**Requirement:**
Return the lines from the start of the data through the line with "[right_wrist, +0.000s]". Include both of those lines and no others.
== Dataset entries ==
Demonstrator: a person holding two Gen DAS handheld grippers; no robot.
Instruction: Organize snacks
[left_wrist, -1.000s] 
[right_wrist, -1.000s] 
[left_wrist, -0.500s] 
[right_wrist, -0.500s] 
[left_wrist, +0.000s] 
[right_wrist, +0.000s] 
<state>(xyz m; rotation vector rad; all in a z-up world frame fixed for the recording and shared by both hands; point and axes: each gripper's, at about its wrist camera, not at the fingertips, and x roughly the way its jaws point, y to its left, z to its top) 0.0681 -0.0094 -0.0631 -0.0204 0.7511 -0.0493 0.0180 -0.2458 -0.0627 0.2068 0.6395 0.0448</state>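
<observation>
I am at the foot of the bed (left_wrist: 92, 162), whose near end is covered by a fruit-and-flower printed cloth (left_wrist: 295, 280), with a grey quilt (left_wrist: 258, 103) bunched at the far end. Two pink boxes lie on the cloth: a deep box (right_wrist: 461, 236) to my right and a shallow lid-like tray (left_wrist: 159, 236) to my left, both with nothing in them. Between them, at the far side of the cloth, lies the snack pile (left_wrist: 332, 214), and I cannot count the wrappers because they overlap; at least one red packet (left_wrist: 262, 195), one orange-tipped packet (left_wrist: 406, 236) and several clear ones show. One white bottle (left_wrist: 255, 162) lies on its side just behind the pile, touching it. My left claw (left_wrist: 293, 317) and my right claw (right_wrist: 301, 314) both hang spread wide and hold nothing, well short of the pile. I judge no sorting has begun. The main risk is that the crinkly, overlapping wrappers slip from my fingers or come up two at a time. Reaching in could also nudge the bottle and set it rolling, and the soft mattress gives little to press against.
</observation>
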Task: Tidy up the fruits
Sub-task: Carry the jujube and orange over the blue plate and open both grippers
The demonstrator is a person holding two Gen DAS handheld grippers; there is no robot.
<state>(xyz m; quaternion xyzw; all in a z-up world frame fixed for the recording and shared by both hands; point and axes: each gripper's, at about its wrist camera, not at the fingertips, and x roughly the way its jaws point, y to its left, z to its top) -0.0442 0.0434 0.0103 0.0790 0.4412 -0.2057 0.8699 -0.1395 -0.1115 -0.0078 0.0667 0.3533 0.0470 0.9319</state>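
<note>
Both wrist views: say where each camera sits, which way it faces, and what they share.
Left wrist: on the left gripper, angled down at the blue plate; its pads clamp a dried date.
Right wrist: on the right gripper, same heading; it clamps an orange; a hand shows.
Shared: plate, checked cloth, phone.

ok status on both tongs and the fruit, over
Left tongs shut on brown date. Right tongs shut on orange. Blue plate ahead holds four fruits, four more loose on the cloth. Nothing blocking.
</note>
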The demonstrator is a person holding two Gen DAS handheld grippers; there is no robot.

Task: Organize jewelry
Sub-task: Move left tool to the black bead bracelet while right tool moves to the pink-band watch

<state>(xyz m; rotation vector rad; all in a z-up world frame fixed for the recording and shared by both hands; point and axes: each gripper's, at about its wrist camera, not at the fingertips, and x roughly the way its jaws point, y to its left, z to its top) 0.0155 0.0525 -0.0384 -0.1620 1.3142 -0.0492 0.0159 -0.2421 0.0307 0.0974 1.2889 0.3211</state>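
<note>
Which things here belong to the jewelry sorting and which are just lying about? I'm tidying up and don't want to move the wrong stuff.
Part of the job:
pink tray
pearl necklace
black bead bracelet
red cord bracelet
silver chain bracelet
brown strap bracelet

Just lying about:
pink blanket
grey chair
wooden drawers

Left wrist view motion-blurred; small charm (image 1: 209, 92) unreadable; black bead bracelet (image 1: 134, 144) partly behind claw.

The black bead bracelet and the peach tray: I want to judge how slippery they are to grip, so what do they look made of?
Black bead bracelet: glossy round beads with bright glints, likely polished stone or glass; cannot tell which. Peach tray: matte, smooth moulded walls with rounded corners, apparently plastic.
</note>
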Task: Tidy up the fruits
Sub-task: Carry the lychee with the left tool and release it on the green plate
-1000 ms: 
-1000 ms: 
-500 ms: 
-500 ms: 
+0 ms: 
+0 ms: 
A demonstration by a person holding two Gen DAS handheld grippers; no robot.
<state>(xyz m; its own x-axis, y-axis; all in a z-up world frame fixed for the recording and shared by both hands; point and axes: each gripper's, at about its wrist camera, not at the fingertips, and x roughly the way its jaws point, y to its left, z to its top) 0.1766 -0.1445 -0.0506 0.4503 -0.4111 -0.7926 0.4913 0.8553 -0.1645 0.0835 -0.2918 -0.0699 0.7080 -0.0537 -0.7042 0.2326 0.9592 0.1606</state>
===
**Task output:**
Demonstrator: a person holding two Gen DAS handheld grippers; no robot.
Instruction: Organize snacks
[left_wrist, -1.000s] 
[right_wrist, -1.000s] 
[left_wrist, -0.500s] 
[right_wrist, -0.500s] 
[left_wrist, +0.000s] 
[right_wrist, +0.000s] 

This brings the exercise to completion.